In one embodiment, the determining unit 810 is specifically configured to:
taking the difference value lines from the last line of the other text list to the front as the previous supplementary content of the target text list;
and determining the target text list added with the supplementary content as an area where the table theme information is located.
In one embodiment, the conversion unit 804 is specifically configured to:
for a page of text content, the page of text content is cut into multiple lines of text according to line breaks, and the multiple lines of text form a corresponding text list.
The functions of the functional units of the apparatus in the foregoing embodiments of the present disclosure may be implemented by the steps of the foregoing method embodiments, so that the specific working process of the apparatus provided in one embodiment of the present disclosure is not repeated herein.
According to the table data extraction device for the PDF document, provided by the embodiment of the specification, the extraction efficiency and accuracy of the table data can be greatly improved.
In this specification, each embodiment is described in a progressive manner, and identical and similar parts of each embodiment are all referred to each other, and each embodiment mainly describes differences from other embodiments. In particular, for the server embodiment, since it is substantially similar to the method embodiment, the description is relatively simple, and reference is made to the description of the method embodiment for relevant points.

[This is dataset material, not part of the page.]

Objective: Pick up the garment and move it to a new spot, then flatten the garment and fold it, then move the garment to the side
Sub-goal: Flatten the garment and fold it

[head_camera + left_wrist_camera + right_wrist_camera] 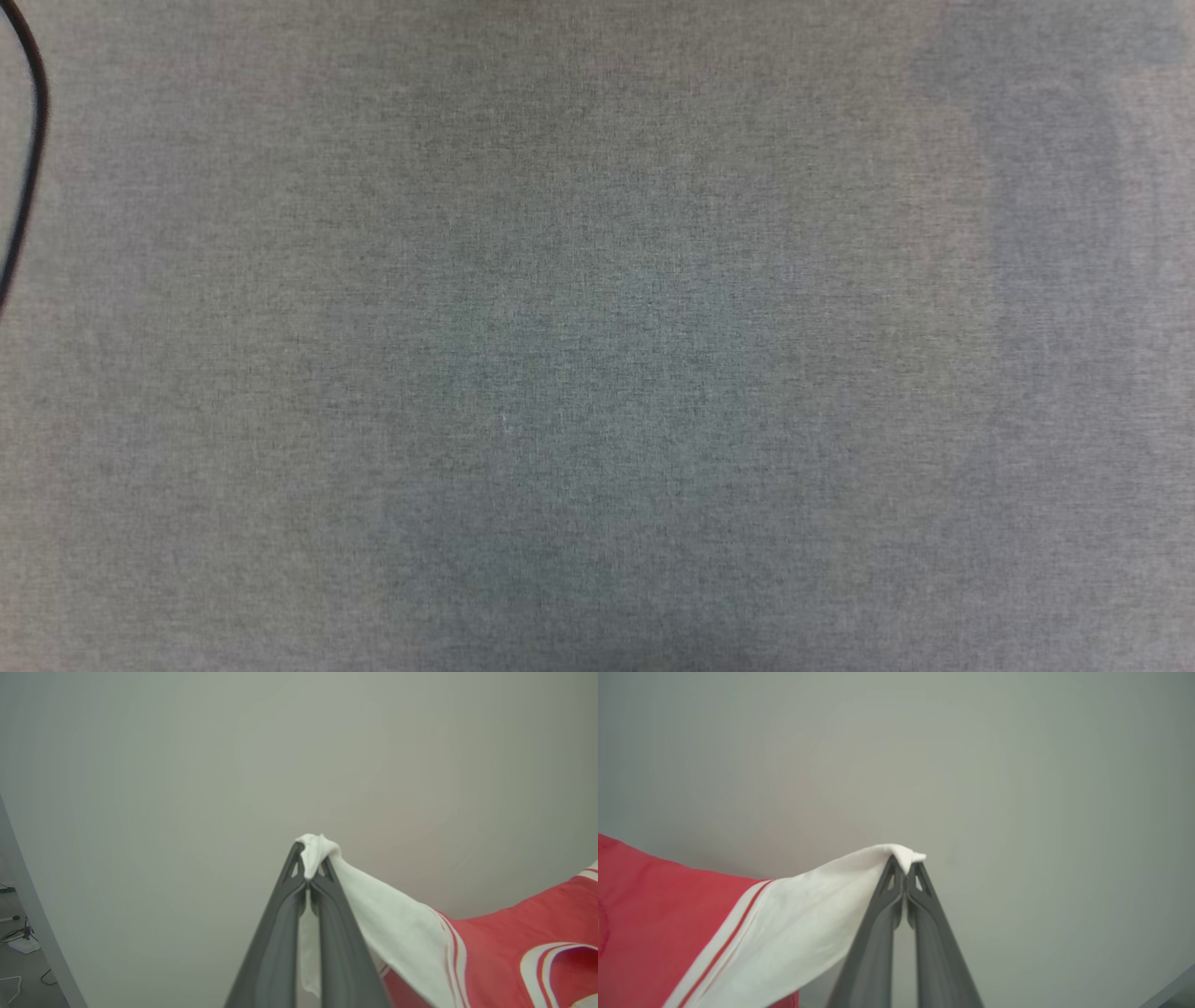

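The garment [504, 947] is a red jersey with white sleeves and striped trim, held up above the grey table. In the left wrist view my left gripper [309, 868] is shut on the tip of one white sleeve, and the cloth drapes down to the right. In the right wrist view my right gripper [906, 868] is shut on the tip of the other white sleeve of the garment [668, 933], whose red body hangs to the left. Most of the jersey's body is out of frame.
The head view looks straight down on the grey cloth-covered table [597, 373], with a black cable [33, 140] curving along its left edge. The left wrist view shows the table's edge [28, 896] and cables on the floor [18, 938] at the far left.
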Robot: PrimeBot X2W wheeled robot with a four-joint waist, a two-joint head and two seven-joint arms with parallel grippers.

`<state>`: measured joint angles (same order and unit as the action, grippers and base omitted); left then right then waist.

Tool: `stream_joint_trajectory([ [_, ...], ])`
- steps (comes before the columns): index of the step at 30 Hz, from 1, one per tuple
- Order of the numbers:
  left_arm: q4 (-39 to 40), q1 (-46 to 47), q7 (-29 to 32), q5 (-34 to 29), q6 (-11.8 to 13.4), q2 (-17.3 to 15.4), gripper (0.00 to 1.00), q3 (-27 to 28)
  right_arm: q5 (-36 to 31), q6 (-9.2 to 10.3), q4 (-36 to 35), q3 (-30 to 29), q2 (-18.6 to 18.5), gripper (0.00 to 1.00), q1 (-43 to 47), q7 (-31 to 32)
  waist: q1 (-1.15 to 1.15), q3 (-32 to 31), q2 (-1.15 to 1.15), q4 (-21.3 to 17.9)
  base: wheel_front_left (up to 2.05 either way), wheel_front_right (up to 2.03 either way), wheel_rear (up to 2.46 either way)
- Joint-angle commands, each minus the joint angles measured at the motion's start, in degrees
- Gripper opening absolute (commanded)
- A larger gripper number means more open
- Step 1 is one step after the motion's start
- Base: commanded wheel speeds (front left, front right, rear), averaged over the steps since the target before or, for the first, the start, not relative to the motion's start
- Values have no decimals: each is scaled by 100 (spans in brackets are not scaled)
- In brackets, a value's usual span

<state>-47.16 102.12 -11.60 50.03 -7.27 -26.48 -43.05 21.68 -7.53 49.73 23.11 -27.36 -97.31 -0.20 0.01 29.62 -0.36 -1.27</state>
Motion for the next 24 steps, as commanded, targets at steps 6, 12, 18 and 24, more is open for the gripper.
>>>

The steps of a method or algorithm described in connection with the disclosure herein may be embodied in hardware, or may be embodied in software instructions executed by a processor. The software instructions may be comprised of corresponding software modules that may be stored in RAM memory, flash memory, ROM memory, EPROM memory, EEPROM memory, registers, hard disk, a removable disk, a CD-ROM, or any other form of storage medium known in the art. An exemplary storage medium is coupled to the processor such the processor can read information from, and write information to, the storage medium. In the alternative, the storage medium may be integral to the processor. The processor and the storage medium may reside in an ASIC. In addition, the ASIC may reside in a server. The processor and the storage medium may reside as discrete components in a server.

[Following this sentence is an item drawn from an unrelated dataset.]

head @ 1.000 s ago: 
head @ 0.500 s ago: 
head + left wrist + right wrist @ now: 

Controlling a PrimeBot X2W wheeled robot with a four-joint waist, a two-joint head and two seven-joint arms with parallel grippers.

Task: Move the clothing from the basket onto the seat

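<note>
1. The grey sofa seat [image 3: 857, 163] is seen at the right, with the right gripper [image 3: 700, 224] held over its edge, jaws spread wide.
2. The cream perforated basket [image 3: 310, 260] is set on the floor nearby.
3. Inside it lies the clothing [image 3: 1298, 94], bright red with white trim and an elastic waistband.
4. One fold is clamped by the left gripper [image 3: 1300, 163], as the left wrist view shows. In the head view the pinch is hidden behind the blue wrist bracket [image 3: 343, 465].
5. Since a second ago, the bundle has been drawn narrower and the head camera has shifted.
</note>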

Those skilled in the art will appreciate that in one or more of the examples described above, the functions described in the present invention may be implemented in hardware, software, firmware, or any combination thereof. When implemented in software, these functions may be stored on or transmitted over as one or more instructions or code on a computer-readable medium. Computer-readable media includes both computer storage media and communication media including any medium that facilitates transfer of a computer program from one place to another. A storage media may be any available media that can be accessed by a general purpose or special purpose computer.

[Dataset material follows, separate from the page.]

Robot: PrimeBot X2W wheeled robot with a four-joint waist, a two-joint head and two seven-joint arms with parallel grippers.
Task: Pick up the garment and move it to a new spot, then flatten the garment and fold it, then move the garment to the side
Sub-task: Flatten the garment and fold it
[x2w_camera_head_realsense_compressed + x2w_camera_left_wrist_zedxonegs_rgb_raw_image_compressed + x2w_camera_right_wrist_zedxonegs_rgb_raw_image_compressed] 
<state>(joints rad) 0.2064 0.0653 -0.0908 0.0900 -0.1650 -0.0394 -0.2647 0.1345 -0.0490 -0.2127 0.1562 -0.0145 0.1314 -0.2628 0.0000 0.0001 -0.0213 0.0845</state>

The foregoing describes specific embodiments of the present disclosure. Other embodiments are within the scope of the following claims. In some cases, the actions or steps recited in the claims can be performed in a different order than in the embodiments and still achieve desirable results. In addition, the processes depicted in the accompanying figures do not necessarily require the particular order shown, or sequential order, to achieve desirable results. In some embodiments, multitasking and parallel processing are also possible or may be advantageous.
The foregoing detailed description of the embodiments has further described the objects, technical solutions and advantages of the present specification, and it should be understood that the foregoing description is only a detailed description of the embodiments of the present specification, and is not intended to limit the scope of the present specification, but any modifications, equivalents, improvements, etc. made on the basis of the technical solutions of the present specification should be included in the scope of the present specification.
Claims (9)
1. A form data extraction method for PDF documents comprises the following steps:
analyzing the PDF document to obtain an initial form and a plurality of pages of text contents contained in the PDF document;
Converting the multi-page text content into corresponding respective text lists, a single text list comprising a plurality of lines of text;
selecting a target text list corresponding to the page where the initial table is located from the text lists;
cutting the target text list according to a preset symbol to obtain a text two-dimensional list;
determining a table category of the initial table according to the first row number and the first column number of the initial table and the second column number of the text two-dimensional list;
the determining the table category of the initial table includes determining that the table category is a three-wire table if the first row number is smaller than a preset row number and the first column number is equal to the second column number; if the difference value between the second column number and the first column number is equal to a preset column number, determining that the table type is a frame missing table; if the difference value between the second column number and the first column number is larger than the preset column number, determining the table category as a color ladder table;
reconstructing the initial table according to the determined table category to obtain a reconstructed table;
determining the reconstruction table as table data extracted from the PDF document;
The reconstructing the initial table includes:
under the condition that the table type is a three-line table or a color ladder table, dividing the initial table according to spaces for each row of a corresponding area in the target text list, clustering a plurality of one-dimensional lists obtained by dividing to determine a target column number, and correspondingly filling the content in the initial table into a table with the target column number and the row number contained in the corresponding area to obtain the reconstruction table;
and when the table type is a frame missing table, filling left and right columns of the initial table, and filling missing contents in the initial table after filling the columns with None to obtain a corresponding reconstruction table.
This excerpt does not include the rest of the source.